What to do.
The records should be restated exactly from their first line through the line with "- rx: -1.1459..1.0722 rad" in it.
Records supplied below:
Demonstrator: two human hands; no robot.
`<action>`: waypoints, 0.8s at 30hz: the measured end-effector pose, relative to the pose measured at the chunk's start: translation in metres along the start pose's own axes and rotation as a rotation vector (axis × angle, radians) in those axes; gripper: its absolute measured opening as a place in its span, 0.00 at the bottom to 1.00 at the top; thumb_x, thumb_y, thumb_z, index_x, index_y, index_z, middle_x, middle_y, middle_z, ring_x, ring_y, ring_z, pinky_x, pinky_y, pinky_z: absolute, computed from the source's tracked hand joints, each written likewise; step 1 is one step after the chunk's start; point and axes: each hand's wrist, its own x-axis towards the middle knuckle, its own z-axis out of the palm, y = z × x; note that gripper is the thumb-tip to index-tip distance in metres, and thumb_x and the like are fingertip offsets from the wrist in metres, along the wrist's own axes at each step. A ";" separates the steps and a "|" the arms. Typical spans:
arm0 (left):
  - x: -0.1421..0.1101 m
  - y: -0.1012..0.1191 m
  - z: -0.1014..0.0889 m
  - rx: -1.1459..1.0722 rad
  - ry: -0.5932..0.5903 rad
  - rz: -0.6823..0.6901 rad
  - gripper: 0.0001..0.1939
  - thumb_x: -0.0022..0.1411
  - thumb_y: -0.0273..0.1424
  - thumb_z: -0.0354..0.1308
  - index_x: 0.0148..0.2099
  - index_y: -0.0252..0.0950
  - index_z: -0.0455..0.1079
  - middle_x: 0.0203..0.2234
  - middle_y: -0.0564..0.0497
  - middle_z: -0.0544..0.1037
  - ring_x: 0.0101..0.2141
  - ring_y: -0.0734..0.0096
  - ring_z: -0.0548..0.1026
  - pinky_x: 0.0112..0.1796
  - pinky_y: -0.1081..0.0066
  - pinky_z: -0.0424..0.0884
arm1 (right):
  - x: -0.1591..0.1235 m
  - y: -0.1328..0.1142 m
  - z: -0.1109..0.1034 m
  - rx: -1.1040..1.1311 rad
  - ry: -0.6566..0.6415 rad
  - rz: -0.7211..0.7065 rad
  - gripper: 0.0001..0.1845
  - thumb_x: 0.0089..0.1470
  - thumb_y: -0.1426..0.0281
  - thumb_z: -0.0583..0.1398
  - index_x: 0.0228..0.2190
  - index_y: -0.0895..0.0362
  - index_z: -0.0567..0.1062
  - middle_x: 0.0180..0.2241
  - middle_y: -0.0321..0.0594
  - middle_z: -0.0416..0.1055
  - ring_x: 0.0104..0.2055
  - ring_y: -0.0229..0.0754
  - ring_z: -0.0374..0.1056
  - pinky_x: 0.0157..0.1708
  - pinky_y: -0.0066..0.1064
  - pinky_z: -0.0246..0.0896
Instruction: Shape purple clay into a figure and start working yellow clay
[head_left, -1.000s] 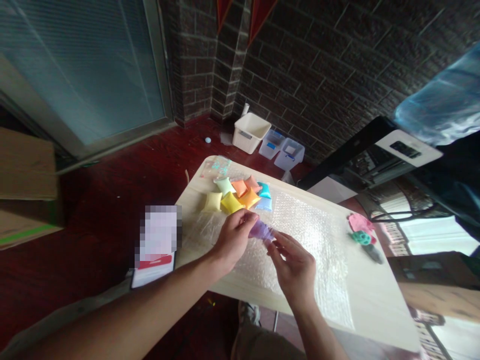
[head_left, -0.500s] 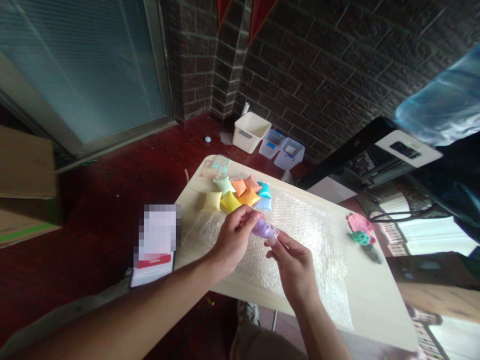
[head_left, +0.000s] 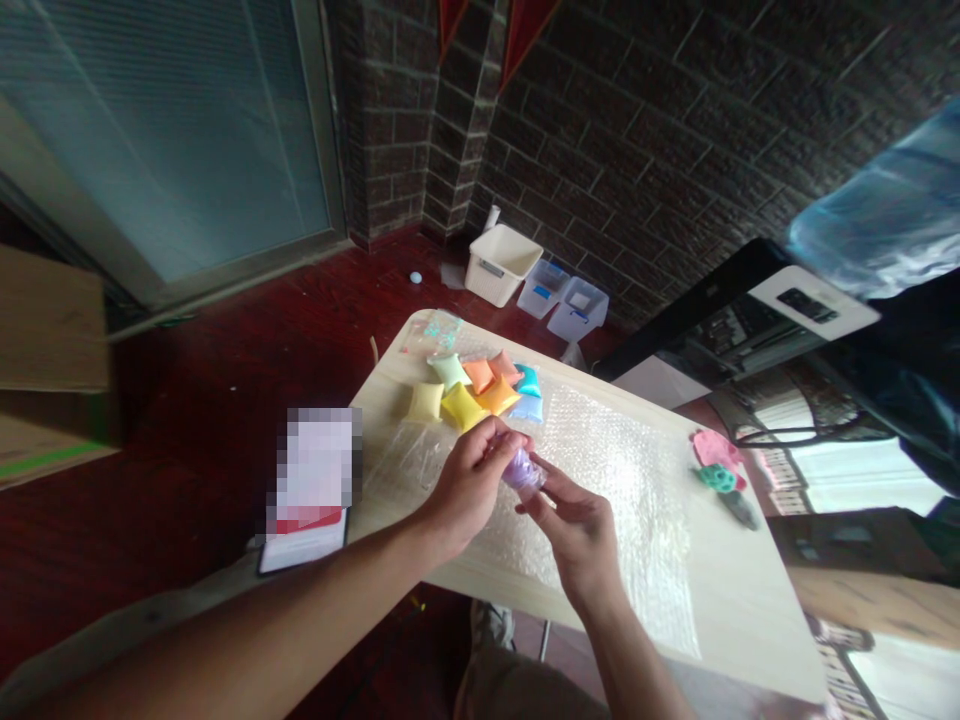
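Observation:
Between my hands, above the table, is a small purple packet [head_left: 523, 471] in clear wrapping, perhaps soft clay. My left hand [head_left: 472, 478] is closed on its left end, thumb on top. The fingers of my right hand [head_left: 577, 520] pinch the wrapper at the other end. Just beyond my left hand lie several pillow-shaped packets: a pale yellow packet [head_left: 425, 402], a bright yellow packet [head_left: 463, 406], an orange packet [head_left: 499, 395] and a light blue packet [head_left: 529, 407] among them. Bubble wrap [head_left: 600, 470] lies under my hands.
The pale table [head_left: 772, 610] holds a clear bag [head_left: 442, 328] at its far left corner and pink and green pieces [head_left: 718, 462] at the right. A tablet-like screen [head_left: 307, 550] sits by the left edge. Bins [head_left: 501, 265] stand on the floor behind.
My right hand has moved slightly left, closer to my left hand. The purple packet now looks shorter and more bunched between them.

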 end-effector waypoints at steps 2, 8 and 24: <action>-0.001 0.000 0.000 -0.003 0.008 -0.008 0.10 0.68 0.39 0.61 0.39 0.37 0.74 0.40 0.46 0.81 0.40 0.66 0.77 0.44 0.67 0.72 | 0.000 0.000 0.001 -0.018 0.008 0.018 0.16 0.53 0.61 0.74 0.44 0.49 0.89 0.55 0.44 0.83 0.50 0.56 0.79 0.38 0.39 0.80; 0.003 0.006 -0.003 0.080 0.000 0.000 0.11 0.66 0.39 0.64 0.39 0.35 0.77 0.36 0.47 0.82 0.36 0.68 0.76 0.39 0.69 0.71 | 0.001 0.002 0.001 0.079 0.049 0.114 0.16 0.51 0.59 0.76 0.37 0.57 0.88 0.28 0.44 0.85 0.26 0.45 0.79 0.26 0.33 0.78; 0.016 0.014 -0.020 0.118 -0.080 -0.106 0.07 0.55 0.31 0.71 0.33 0.32 0.80 0.25 0.49 0.80 0.26 0.72 0.75 0.32 0.70 0.72 | 0.005 -0.009 -0.009 0.252 0.076 0.307 0.23 0.42 0.55 0.80 0.34 0.60 0.87 0.28 0.47 0.85 0.21 0.46 0.81 0.16 0.27 0.76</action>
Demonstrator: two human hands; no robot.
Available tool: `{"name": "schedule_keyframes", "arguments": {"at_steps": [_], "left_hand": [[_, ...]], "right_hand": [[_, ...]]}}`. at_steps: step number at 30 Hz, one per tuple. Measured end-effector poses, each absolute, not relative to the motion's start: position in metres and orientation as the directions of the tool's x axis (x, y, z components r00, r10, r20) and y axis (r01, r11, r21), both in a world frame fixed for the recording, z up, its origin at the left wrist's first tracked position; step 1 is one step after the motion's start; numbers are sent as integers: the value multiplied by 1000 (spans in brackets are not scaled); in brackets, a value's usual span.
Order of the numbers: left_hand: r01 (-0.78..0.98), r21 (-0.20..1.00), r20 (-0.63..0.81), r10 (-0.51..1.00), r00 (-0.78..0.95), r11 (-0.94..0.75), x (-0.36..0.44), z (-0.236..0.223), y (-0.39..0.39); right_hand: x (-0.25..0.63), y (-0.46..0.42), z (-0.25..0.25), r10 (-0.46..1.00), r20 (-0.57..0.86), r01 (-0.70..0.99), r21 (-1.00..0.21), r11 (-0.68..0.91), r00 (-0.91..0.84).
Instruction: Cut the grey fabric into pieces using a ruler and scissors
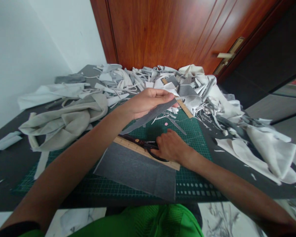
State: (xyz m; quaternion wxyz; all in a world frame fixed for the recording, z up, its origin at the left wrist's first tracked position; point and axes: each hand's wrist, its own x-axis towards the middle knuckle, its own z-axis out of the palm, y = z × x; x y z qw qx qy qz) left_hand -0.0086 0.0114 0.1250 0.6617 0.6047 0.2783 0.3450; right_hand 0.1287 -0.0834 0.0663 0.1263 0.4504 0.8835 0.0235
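My left hand (153,100) pinches the end of a long grey fabric strip (151,113) and holds it up above the mat. Lower down, my right hand (171,146) is closed around the black handles of a pair of scissors (145,144), whose blades point left. Under the scissors lies a wooden ruler (135,148), set slantwise along the upper edge of a dark grey fabric piece (138,172). The tips of the blades are partly hidden near my left forearm. A green cutting mat (197,135) is beneath all of these.
Heaped white and grey fabric scraps (138,80) line the back of the table. A beige fabric bundle (66,121) lies at left, and pale cloth pieces (268,154) at right. Another wooden ruler (186,109) sticks out of the heap. A wooden door (162,33) stands behind.
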Motion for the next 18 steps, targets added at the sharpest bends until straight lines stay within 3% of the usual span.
{"name": "schedule_keyframes", "arguments": {"at_steps": [18], "left_hand": [[-97, 990, 139, 847, 512, -104, -17, 127, 25]], "right_hand": [[125, -80, 71, 805, -168, 782, 189, 593, -569]]}}
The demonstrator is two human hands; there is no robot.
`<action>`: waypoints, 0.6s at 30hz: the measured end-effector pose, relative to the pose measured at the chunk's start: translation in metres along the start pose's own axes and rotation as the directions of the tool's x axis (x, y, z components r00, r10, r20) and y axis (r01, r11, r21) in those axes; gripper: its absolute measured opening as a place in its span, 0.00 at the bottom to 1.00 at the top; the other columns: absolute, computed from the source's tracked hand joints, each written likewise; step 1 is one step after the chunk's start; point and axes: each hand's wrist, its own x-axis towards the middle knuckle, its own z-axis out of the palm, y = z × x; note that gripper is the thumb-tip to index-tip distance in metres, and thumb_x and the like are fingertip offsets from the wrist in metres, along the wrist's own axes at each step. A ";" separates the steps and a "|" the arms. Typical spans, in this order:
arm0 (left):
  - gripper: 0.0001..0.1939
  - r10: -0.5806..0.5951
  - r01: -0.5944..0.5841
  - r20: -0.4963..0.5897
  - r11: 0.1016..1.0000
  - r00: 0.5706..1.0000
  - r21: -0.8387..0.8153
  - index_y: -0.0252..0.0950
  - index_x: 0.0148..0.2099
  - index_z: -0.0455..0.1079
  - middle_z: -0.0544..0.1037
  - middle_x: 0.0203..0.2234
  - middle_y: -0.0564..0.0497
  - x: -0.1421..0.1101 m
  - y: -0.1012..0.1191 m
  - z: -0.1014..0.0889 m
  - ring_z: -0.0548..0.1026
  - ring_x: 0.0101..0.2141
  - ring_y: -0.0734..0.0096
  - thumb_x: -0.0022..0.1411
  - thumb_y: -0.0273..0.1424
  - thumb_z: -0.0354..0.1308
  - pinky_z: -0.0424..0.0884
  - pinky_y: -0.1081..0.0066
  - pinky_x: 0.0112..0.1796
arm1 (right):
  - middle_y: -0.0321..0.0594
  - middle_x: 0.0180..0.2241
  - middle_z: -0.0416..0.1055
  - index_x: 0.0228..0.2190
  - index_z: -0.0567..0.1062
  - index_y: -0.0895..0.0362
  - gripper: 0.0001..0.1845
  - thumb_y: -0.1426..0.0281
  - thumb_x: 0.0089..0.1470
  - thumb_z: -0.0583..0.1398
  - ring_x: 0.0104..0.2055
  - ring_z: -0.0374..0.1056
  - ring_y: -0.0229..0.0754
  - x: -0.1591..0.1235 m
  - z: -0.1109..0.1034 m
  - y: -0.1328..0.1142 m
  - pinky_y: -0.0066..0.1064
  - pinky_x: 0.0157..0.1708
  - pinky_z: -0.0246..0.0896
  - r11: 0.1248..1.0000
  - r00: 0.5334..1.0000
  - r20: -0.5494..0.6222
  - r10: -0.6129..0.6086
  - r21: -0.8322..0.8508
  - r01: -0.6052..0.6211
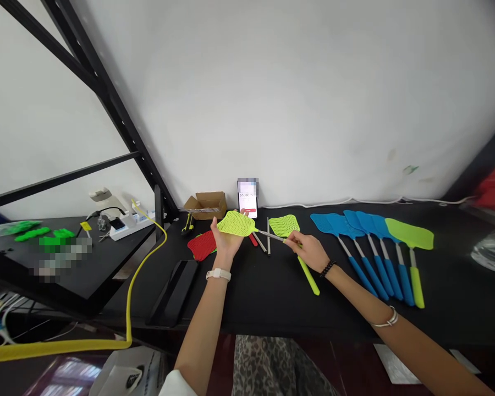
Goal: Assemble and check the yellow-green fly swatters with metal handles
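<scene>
A lime green fly swatter is held above the black table between my two hands. My left hand supports its mesh head, thumb at the left edge and fingers partly hidden behind it. My right hand is closed around the swatter's thin metal rod, covering its lower end. Just below that hand, a lime green handle slants on the table; whether it joins the held rod cannot be seen. Another lime mesh head lies behind my right hand. Loose metal rods lie between the hands.
Several blue fly swatters lie fanned at the right, beside a lime one. A red mesh head, an open cardboard box, a phone showing a timer and a black tray-like object are at left. A yellow cable hangs there.
</scene>
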 end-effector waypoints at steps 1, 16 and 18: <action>0.33 -0.004 0.004 0.001 1.000 1.000 -0.003 0.30 0.47 0.67 0.67 0.50 0.38 0.000 0.000 0.001 0.64 0.53 0.52 0.50 0.53 0.51 0.62 0.55 0.52 | 0.33 0.19 0.65 0.25 0.63 0.55 0.16 0.61 0.60 0.47 0.22 0.63 0.38 0.000 0.000 -0.001 0.26 0.24 0.47 1.000 1.000 0.004 0.002 -0.006 -0.002; 0.14 -0.011 0.011 -0.121 1.000 0.993 0.001 0.35 0.44 0.69 0.72 0.46 0.46 0.008 0.003 -0.008 0.67 0.51 0.58 0.57 0.34 0.50 0.63 0.57 0.51 | 0.35 0.28 0.70 0.33 0.67 0.55 0.06 0.67 0.51 0.55 0.28 0.65 0.38 0.002 -0.001 0.000 0.27 0.28 0.53 0.999 0.992 -0.121 0.047 -0.009 -0.048; 0.13 -0.027 0.030 -0.117 0.999 0.993 0.025 0.35 0.42 0.69 0.73 0.45 0.46 0.010 0.002 -0.010 0.67 0.50 0.61 0.57 0.32 0.50 0.63 0.60 0.51 | 0.37 0.30 0.70 0.32 0.68 0.56 0.06 0.67 0.51 0.55 0.31 0.66 0.40 0.005 -0.004 0.005 0.30 0.32 0.55 0.998 0.976 -0.216 0.042 -0.031 -0.049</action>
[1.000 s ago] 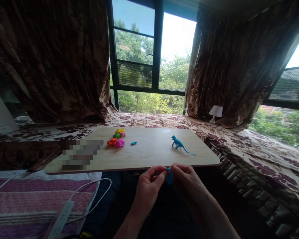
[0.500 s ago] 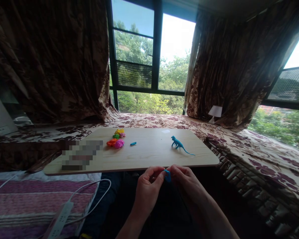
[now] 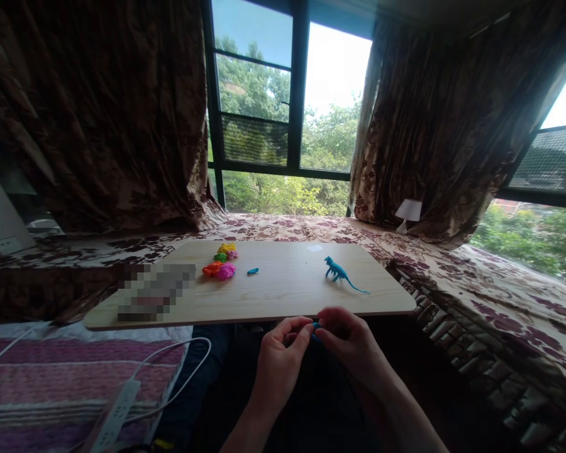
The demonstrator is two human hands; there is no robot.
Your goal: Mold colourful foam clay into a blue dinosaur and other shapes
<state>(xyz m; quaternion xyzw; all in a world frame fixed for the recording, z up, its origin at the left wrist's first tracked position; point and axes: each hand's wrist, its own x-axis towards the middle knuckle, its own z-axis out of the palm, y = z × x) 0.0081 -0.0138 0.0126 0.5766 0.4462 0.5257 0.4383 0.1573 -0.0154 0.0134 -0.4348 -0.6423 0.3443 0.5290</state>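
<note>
Both hands meet just below the near edge of the wooden table (image 3: 283, 302). A small piece of blue modelling clay (image 3: 316, 331) is pinched between my left hand (image 3: 285, 349) and my right hand (image 3: 346, 336); the fingers cover most of it. On the tabletop to the right stands a blue clay dinosaur figure (image 3: 337, 270) with a long thin tail. A small blue clay strip (image 3: 253, 271) lies near the middle. Left of it are lumps of orange clay (image 3: 211, 269), magenta clay (image 3: 226, 271), yellow clay (image 3: 226, 248), green clay (image 3: 221, 257) and pale pink clay (image 3: 233, 255).
A blurred-out flat object (image 3: 155, 292) lies on the table's left side. At lower left, a white power strip (image 3: 116, 412) with a looping cable rests on a striped quilt (image 3: 51, 384). A small lamp (image 3: 409, 211) stands on the window ledge, below a patterned curtain (image 3: 429, 126).
My right fingers have shifted slightly and now cover more of the blue clay, so less of it shows. My left hand stays almost in place.
</note>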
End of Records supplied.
Result.
Demonstrator: two human hands; no robot.
`<action>`: waypoints, 0.8s at 30hz: the measured end-effector pose, relative to the pose measured at the chunk's start: translation in metres along the start pose's own axes and rotation as a rotation vector (axis × angle, radians) in those axes; gripper: its absolute measured opening as a place in its span, 0.00 at the bottom to 1.00 at the top; thumb_x, thumb_y, thumb_z, index_x, index_y, index_z, middle_x, middle_y, middle_z, ring_x, ring_y, ring_z, pinky_x, pinky_y, pinky_z: absolute, computed from the source's tracked hand joints, each written likewise; step 1 is one step after the chunk's start; point and axes: each hand's wrist, its own x-axis towards the middle knuckle, its own z-axis out of the palm, y = z × x; note that gripper is the thumb-tip to index-tip distance in metres, and thumb_x and the like are fingertip offsets from the wrist in metres, along the wrist's own axes at each step. A ";" separates the steps and a "|" the arms. Typical spans:
arm0 (left):
  - x: -0.1421..0.1101 m
  - y: -0.1012..0.1191 m
  - z: -0.1014..0.0889 m
  - rx: -1.1459..1.0722 rad

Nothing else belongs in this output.